Le regard du comte en prononçant ces paroles affectueuses, restait glacial comme celui d’un homme exaspéré par la persécution:

«Quel malheur!» disait ce regard, et elle le comprit. Jamais l’impression qu’elle ressentit en ce moment ne s’effaça de son esprit.
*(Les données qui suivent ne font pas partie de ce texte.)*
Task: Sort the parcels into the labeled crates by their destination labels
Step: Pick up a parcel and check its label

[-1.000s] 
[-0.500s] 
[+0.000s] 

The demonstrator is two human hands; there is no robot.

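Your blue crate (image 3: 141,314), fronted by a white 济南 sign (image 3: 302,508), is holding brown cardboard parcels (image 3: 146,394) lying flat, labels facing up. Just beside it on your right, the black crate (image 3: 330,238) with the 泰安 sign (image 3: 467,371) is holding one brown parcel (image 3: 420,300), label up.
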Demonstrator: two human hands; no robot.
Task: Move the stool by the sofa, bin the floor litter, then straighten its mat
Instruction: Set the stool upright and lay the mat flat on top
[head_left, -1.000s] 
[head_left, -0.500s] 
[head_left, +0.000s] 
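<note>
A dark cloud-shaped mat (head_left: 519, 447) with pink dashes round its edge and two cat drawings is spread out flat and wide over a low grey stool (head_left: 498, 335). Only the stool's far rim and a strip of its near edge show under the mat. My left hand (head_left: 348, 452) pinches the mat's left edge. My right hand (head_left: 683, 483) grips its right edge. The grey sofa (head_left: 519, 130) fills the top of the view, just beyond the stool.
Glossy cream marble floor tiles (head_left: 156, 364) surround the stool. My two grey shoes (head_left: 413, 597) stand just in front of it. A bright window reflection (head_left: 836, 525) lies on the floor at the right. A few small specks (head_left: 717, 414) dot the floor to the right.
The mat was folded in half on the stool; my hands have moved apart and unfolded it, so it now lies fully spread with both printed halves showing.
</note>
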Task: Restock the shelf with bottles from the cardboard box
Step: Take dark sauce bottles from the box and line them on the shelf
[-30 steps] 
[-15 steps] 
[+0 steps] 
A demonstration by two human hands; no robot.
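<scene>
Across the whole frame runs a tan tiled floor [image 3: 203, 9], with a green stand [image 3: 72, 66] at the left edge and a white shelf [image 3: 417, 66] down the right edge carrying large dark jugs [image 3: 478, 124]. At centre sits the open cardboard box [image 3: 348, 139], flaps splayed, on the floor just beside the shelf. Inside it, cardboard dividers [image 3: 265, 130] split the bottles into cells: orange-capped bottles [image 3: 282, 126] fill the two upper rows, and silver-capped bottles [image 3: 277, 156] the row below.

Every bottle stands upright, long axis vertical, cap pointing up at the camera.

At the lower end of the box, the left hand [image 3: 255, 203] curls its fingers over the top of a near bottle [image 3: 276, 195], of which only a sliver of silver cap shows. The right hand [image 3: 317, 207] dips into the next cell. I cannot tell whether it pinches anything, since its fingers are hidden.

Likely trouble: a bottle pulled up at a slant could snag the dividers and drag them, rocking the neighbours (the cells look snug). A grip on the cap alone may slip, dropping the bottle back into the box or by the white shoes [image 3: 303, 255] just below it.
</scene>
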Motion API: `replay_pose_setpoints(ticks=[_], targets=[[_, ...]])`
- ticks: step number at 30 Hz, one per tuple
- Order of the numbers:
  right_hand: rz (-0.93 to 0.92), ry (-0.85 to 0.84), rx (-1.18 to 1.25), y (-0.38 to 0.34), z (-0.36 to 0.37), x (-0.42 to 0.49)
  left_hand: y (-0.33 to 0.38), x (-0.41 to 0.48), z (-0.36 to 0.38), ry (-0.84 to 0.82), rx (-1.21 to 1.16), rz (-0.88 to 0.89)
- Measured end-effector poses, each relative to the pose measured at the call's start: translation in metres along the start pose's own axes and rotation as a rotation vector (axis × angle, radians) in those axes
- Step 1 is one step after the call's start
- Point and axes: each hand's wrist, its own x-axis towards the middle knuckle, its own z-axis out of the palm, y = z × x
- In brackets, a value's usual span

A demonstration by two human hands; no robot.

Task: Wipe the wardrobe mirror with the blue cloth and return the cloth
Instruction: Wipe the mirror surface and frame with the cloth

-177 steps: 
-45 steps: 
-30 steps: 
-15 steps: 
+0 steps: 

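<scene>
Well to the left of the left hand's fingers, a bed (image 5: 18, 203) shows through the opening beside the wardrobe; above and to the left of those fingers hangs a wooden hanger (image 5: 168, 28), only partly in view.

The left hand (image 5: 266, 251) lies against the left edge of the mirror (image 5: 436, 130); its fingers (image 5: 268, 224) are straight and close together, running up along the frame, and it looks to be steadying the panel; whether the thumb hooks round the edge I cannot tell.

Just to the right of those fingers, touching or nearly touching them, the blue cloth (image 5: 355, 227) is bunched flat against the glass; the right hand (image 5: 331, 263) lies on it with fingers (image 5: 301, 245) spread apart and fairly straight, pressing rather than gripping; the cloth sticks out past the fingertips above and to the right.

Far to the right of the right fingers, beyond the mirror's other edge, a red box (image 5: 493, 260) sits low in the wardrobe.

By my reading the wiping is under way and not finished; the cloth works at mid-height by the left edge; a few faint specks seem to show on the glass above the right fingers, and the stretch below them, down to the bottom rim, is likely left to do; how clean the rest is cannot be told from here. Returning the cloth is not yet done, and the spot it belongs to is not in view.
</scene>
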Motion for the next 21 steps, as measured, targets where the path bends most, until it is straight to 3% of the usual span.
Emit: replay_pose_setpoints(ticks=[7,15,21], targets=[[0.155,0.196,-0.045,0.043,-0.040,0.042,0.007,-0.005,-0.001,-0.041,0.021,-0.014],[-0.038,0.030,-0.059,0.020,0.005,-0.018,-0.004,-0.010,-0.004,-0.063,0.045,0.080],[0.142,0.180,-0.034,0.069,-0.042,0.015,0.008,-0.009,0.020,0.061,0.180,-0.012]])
Anna écrivit à Karénine pour lui demander le divorce, et vers la fin de novembre, après s’être séparée de la princesse Barbe, que ses affaires rappelaient à Pétersbourg, elle vint s’installer à Moscou avec Wronsky.

SEPTIÈME PARTIE

I

Les Levine étaient à Moscou depuis deux mois, et le terme fixé par les autorités compétentes pour la délivrance de Kitty se trouvait dépassé sans que rien fît présager un dénouement prochain; aussi commençait-on à se préoccuper dans l’entourage de la jeune femme. Tandis que Levine voyait approcher le moment fatal avec terreur, Kitty gardait tout son calme; cet enfant qu’elle attendait existait déjà pour elle; il manifestait même son indépendance en la faisant parfois souffrir; mais cette douleur étrange et inconnue n’amenait qu’un sourire sur ses lèvres; elle sentait naître en son cœur un amour nouveau. Jamais son bonheur ne lui avait paru aussi complet, jamais elle ne s’était sentie plus gâtée, plus choyée de tous les siens: pourquoi aurait-elle hâté de ses vœux la fin d’une situation qu’on savait lui rendre si douce? Le seul côté fâcheux qu’elle constatât dans leur vie moscovite était le changement survenu dans le caractère de son mari: elle le trouvait inquiet, ombrageux, oisif, agité sans but; était-ce l’homme qu’elle avait connu toujours utilement occupé à la campagne, et dont elle admirait la dignité tranquille et la cordiale hospitalité? Elle ne le reconnaissait plus et cette transformation lui causait, un sentiment voisin de la pitié. La jeune femme était seule du reste à éprouver cette compassion, car elle s’avouait que rien dans son mari n’excitait la commisération, et quand elle se plaisait à étudier l’effet qu’il produisait en société, c’était plutôt sa jalousie qui risquait d’être mise en éveil. Mais, tout en reprochant à Levine son incapacité à s’accommoder d’une existence nouvelle, Kitty reconnaissait que Moscou lui offrait peu de ressources. Quelles occupations pouvait-il s’y créer? Il n’aimait ni les cartes ni la compagnie des viveurs comme Oblonsky, ce dont elle rendait grâces au ciel; le monde ne l’amusait pas: pour s’y plaire il aurait dû rechercher la société des femmes; que lui restait-il donc en dehors du corde monotone de la famille? Levine avait bien songé à terminer son livre, et commencé des recherches dans les bibliothèques publiques, mais il avoua à Kitty qu’il se déflorait à lui-même l’intérêt de son travail lorsqu’il en parlait, et d’ailleurs le temps lui manquait pour rien faire de sérieux.